HackerOne anticipates other states and the federal government to pass similar bills in 2019.
As of now, more than 8 other states, such as New York and Massachusetts, have introduced similar bills. The Trump Administration sought comments last fall through the Commerce Department’s National Telecommunications and Information Administration when it laid out it’s approach to data privacy, therefore we anticipate more guidance, and perhaps even requirements in the upcoming months. More here.
The CCPA requires certain businesses to disclose and deliver personal information held by them when a consumer of their services requests it. It doesn’t apply to all businesses. Only those that handle personal information – any information that identifies a consumer or household – of as few as 50,000 devices, individuals or households annually may be subject to the act. But, businesses with revenues of $25 million or more may have compliance obligations no matter how much personal information they collect from Californians.
CCPA’s protections apply to all California residents, regardless of their relationship with an organization (e.g., employees, customers, business leads) or whether their personal information is collected online or offline, and regardless of where the business is located. The Act also grants California residents the right to request more detailed information about the personal information a business holds specifically about them, and the right to obtain portable copies of their personal information from the business. The data must be in a useable format for the consumer so they fully understand exactly what data is stored about them. The CCPA gives Californians the right to prohibit a business from selling their personal information, and to request that a business delete their personal information.
Implementing a process to meet the above requirements may be complicated, as it may involve third-party data brokers and vendors, increasing the risk of error and security breaches. The CCPA also protects consumers in the event of a data breach, giving them a private right of action, in addition to statutory penalties by the California Attorney General. If a business fails to protect personally identifiable information using encryption or redaction, the consumer has the right to take legal action and receive penalties from the offending business if the data gets out. Every business must implement and maintain “reasonable security procedures and practices” or face the potential for class action lawsuits.
Personally identifiable information must be protected. The most effective way to protect data is not to store it in the first place. Don’t store any unnecessary data, and make your definition of “unnecessary” as strict as possible. If you must store it, encrypt it using strong encryption algorithms, and restrict access to only those employees who need it to perform their job duties. Additionally, consider implementing effective logging so all data access can be tracked and anomalies detected.

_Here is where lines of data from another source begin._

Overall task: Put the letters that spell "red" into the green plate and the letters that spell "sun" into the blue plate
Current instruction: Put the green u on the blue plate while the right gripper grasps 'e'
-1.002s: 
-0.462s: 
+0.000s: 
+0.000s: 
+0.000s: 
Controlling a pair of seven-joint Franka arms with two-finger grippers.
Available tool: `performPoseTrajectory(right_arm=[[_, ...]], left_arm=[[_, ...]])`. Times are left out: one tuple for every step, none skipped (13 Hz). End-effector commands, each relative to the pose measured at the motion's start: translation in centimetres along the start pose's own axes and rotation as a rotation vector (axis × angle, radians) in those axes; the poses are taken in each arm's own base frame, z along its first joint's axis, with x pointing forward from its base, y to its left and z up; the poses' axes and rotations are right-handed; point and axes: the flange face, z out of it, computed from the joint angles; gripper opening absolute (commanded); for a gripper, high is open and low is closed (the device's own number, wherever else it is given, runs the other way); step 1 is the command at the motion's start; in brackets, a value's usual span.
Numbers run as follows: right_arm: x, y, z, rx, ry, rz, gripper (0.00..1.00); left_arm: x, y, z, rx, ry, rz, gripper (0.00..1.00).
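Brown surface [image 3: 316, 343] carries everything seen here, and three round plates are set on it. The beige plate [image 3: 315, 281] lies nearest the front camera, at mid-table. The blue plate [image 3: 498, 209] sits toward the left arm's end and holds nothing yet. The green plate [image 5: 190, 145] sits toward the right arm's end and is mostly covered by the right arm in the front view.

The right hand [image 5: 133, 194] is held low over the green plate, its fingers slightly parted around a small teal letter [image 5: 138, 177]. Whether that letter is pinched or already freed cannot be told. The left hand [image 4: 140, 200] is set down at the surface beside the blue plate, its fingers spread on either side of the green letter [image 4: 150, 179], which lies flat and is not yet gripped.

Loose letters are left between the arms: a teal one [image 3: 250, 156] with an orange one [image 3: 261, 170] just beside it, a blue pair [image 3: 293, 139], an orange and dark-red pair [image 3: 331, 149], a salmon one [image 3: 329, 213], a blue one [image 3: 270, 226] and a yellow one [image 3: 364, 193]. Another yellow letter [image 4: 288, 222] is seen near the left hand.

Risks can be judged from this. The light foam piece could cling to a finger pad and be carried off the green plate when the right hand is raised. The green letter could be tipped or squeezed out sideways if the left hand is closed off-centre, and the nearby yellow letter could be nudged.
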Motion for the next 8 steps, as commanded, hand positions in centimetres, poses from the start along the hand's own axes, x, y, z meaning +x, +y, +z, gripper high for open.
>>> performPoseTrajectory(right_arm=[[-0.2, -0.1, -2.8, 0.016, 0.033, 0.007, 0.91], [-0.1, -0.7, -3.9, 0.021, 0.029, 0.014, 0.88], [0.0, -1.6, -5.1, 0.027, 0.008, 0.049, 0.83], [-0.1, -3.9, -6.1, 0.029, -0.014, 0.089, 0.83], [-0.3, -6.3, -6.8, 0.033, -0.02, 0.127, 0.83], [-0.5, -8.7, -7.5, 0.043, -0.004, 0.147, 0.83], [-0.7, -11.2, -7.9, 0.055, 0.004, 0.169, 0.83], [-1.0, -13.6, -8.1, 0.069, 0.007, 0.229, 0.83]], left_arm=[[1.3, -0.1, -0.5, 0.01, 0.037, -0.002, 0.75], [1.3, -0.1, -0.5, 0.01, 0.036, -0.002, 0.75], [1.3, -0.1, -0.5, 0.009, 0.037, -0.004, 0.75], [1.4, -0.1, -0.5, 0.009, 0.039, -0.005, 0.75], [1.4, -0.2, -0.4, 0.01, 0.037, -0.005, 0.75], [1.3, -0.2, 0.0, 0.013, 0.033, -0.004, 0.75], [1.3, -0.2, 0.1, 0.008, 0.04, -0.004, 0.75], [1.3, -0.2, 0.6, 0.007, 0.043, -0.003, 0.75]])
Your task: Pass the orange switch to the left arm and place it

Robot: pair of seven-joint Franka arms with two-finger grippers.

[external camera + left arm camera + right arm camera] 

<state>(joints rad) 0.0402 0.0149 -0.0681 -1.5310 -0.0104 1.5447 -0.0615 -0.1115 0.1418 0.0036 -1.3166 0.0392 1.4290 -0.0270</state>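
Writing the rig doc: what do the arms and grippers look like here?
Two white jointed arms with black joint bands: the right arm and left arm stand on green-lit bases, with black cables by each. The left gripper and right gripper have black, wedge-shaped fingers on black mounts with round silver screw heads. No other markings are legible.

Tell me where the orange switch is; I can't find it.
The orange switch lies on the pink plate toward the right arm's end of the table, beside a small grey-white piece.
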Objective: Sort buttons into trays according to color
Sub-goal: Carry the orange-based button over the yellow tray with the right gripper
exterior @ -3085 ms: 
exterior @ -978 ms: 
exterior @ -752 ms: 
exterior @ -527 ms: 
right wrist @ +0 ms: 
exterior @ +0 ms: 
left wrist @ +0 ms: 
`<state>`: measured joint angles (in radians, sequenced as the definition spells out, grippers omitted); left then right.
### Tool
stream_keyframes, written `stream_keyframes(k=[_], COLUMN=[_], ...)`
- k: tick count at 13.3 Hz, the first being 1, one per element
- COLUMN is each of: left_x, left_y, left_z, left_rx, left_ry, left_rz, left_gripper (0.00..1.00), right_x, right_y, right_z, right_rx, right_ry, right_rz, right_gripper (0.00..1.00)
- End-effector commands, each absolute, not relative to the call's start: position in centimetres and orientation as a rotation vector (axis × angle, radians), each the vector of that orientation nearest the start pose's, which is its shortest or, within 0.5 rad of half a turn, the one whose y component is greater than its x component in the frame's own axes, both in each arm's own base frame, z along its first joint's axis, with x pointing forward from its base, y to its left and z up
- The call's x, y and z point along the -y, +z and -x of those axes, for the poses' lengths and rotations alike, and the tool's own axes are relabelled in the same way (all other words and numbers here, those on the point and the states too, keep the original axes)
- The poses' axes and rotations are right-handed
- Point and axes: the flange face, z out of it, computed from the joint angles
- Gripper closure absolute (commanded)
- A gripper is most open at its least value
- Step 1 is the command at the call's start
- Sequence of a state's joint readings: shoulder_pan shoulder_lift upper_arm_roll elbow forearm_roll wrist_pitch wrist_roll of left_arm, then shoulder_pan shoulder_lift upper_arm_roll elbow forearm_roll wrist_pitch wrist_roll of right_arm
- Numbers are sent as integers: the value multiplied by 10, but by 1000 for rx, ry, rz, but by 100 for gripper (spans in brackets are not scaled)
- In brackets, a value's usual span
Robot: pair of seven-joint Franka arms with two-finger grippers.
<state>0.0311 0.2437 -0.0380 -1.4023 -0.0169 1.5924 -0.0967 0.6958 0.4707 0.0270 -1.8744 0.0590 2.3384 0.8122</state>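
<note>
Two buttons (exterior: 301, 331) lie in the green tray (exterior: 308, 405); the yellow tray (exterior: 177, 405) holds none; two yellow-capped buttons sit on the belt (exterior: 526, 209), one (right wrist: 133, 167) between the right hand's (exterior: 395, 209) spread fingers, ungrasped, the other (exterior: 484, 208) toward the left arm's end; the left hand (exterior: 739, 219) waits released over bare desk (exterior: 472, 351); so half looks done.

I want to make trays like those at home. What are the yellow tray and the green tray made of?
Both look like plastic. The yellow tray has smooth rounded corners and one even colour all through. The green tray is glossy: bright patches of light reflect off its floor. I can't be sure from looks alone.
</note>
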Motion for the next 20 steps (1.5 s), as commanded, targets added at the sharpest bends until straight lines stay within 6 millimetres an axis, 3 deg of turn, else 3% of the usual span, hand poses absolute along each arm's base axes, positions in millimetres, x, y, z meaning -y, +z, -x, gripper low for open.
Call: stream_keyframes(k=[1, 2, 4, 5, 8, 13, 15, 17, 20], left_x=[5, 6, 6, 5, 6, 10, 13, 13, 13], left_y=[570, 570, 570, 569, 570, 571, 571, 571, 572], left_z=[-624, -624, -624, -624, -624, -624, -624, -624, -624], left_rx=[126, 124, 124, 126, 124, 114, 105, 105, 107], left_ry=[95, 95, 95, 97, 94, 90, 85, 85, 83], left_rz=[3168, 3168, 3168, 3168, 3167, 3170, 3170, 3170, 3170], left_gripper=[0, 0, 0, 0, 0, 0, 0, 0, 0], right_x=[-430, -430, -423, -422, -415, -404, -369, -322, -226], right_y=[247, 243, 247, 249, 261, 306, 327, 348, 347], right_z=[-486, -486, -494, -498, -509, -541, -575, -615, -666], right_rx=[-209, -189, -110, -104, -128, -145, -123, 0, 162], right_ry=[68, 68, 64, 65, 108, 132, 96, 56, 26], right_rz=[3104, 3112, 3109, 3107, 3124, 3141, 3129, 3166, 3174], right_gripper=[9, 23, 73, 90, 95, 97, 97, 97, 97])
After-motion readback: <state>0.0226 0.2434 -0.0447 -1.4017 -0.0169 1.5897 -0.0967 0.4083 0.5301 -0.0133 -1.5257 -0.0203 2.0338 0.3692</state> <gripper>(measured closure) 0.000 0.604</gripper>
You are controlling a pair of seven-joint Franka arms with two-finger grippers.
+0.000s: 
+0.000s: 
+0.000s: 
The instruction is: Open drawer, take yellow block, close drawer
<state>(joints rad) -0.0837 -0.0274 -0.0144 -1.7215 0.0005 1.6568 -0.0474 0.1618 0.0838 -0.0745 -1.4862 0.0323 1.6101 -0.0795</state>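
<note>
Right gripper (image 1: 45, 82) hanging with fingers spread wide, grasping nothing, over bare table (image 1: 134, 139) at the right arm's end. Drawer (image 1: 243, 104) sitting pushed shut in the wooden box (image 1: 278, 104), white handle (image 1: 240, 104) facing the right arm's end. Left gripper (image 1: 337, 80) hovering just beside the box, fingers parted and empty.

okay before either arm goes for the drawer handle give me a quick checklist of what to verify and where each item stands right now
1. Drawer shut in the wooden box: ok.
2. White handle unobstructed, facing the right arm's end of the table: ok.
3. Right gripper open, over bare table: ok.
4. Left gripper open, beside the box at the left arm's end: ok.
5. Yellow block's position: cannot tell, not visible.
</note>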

Furthermore, considerations should also be taken when storing data sets which in isolation do not contain PII, however when combed with other company stored data – add enough context to now be classified as PII.
CCPA takes effect on January 1, 2020. Start thinking now about how you’ll verify consumer requests for data, and improve your security procedures for personal information. The best way to comply with CCPA is to implement the best security practices and avoid data breaches.
Get Ahead Of Vulnerabilities To Get Ahead Of CCPA
Working to meet CCPA’s rapidly-approaching effective date takes effort, money, and cross-organizational teamwork. At this point, if you collect any data on consumers, you should be evaluating whether CCPA applies to you, and how you would comply.
If you have yet to begin working in earnest towards CCPA compliance, do not delay.
If you’re in that bucket, HackerOne can help you:
- Implement a Vulnerability Disclosure Policy (VDP). This is a great first step towards identifying vulnerabilities well before they turn into breaches.
- Determine whether a bug bounty program is right for you at this time. CCPA requires regular testing and assessing of your systems. A continuous bug bounty program provides incentives to get white-hat hackers to find more bugs such as accidental leaking of customer data, so you’re finding them before they turn into breaches.
CCPA And Other Similar Laws Will Take Effect Soon
January 1, 2020, will be upon us soon. Getting your process in place for identifying and fixing bugs in a controlled manner will help you close more gaps before they can be exploited. Contact us to learn more about how HackerOne can help.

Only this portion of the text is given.